(Data records)
■ ■ ■ ■ ■ ■ ■

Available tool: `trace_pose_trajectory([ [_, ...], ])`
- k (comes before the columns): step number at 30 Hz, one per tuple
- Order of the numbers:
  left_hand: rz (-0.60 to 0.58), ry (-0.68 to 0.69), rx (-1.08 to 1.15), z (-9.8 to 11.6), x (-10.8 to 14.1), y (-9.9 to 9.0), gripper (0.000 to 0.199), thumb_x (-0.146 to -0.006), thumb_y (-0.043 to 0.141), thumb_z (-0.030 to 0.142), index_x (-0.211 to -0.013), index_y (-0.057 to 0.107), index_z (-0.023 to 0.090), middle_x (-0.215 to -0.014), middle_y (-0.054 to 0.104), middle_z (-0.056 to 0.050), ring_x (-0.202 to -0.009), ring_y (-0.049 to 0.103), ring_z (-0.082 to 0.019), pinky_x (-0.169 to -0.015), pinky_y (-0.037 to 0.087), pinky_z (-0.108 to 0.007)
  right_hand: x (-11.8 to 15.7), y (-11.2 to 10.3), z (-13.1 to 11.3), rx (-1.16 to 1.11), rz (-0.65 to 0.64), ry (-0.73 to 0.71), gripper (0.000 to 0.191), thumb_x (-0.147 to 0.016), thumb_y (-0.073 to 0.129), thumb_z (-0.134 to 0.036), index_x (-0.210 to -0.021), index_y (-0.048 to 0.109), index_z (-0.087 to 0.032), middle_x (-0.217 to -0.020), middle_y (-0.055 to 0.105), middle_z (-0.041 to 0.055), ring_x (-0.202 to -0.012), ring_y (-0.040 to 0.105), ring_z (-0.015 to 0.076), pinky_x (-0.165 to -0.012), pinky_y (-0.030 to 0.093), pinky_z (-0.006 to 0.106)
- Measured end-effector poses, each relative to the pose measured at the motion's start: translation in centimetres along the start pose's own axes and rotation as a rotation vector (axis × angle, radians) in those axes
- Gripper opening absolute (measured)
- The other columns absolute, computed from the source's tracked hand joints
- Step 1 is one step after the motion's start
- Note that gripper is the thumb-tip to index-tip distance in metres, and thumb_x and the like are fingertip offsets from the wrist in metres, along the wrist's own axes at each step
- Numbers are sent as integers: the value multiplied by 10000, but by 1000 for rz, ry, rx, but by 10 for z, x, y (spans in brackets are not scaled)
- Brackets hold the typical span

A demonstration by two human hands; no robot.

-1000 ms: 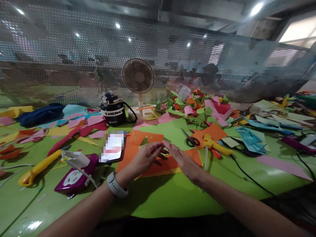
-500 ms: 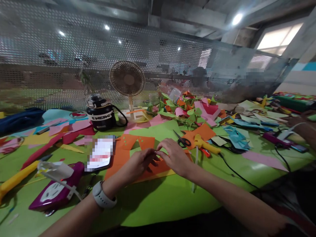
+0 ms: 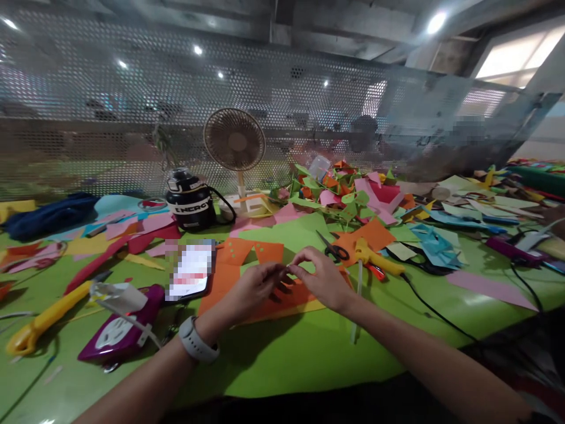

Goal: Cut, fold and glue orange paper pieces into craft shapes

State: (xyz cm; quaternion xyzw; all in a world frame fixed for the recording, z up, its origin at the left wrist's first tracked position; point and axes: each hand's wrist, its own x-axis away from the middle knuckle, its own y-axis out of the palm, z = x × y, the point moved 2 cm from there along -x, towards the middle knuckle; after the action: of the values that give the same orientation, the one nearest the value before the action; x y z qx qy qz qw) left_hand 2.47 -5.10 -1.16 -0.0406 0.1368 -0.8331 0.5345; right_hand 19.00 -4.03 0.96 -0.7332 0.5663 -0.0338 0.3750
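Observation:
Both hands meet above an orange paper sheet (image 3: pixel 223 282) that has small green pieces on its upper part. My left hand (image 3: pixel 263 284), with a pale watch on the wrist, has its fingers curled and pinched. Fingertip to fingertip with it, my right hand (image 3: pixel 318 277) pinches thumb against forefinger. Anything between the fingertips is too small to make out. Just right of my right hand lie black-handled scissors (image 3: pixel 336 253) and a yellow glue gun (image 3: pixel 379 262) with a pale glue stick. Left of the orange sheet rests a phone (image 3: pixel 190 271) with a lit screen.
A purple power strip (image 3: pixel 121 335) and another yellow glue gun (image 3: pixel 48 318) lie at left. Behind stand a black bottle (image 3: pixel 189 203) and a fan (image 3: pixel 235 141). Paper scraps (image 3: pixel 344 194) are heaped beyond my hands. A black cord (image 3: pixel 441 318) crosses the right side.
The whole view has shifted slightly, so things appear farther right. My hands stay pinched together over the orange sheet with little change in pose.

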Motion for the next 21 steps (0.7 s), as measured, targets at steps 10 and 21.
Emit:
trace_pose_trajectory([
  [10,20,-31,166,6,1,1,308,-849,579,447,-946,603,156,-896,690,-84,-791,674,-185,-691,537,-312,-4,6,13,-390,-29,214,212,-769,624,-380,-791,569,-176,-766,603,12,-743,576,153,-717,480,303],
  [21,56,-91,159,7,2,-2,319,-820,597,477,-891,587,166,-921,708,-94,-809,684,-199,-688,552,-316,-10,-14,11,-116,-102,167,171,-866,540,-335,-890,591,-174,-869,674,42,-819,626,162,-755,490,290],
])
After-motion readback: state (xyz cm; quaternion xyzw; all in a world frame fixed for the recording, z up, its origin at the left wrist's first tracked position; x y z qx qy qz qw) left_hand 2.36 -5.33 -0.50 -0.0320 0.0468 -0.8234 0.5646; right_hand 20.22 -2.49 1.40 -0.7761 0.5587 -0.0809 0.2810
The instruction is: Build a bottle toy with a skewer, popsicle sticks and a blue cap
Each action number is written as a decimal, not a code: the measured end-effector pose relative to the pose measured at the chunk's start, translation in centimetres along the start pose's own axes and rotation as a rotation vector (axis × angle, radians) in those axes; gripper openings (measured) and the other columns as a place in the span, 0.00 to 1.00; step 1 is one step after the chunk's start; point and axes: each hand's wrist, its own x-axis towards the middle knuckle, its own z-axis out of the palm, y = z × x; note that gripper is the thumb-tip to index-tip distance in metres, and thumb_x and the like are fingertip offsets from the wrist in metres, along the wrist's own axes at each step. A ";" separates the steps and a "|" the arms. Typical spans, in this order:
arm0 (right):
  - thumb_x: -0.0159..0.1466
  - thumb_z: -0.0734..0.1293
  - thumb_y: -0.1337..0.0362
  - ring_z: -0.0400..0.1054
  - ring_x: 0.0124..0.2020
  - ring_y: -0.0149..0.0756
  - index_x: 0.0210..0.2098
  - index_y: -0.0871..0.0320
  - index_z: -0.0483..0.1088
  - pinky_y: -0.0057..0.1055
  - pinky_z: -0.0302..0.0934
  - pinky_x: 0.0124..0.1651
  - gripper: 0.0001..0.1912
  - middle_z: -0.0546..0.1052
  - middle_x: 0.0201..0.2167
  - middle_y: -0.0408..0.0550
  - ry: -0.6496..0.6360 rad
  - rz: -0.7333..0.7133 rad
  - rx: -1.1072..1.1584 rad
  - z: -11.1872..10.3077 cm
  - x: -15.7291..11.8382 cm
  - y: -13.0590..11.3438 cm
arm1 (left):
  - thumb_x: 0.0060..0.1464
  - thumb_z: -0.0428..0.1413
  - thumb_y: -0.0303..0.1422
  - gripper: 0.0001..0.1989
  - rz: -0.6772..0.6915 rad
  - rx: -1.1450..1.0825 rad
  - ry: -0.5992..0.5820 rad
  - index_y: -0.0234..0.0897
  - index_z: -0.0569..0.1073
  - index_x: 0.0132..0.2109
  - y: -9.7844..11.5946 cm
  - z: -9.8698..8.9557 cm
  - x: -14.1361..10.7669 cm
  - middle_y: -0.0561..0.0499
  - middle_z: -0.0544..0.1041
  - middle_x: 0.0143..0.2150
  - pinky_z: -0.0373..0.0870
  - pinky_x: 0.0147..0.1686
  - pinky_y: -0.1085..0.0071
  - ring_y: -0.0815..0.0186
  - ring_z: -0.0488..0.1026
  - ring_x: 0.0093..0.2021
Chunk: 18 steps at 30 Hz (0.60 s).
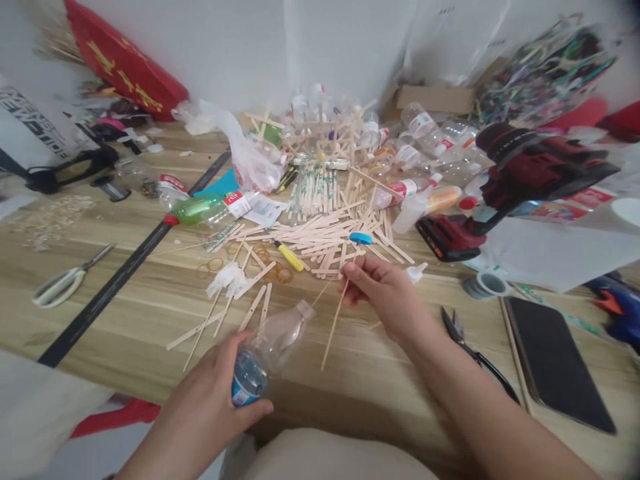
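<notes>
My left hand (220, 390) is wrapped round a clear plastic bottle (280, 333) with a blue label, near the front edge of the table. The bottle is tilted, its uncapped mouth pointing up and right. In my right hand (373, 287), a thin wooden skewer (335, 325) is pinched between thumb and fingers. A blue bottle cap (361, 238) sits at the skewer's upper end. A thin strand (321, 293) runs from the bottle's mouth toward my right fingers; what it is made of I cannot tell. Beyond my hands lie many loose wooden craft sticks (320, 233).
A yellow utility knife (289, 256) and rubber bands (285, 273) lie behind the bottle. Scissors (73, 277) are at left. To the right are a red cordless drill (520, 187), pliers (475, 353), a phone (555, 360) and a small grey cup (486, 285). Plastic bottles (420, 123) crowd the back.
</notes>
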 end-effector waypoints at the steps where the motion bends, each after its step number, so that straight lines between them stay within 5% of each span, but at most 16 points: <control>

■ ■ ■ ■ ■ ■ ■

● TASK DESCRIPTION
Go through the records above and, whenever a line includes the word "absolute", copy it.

● ANSWER SECTION
- Gripper opening absolute (measured)
- The other columns absolute, computed from the source's tracked hand joints

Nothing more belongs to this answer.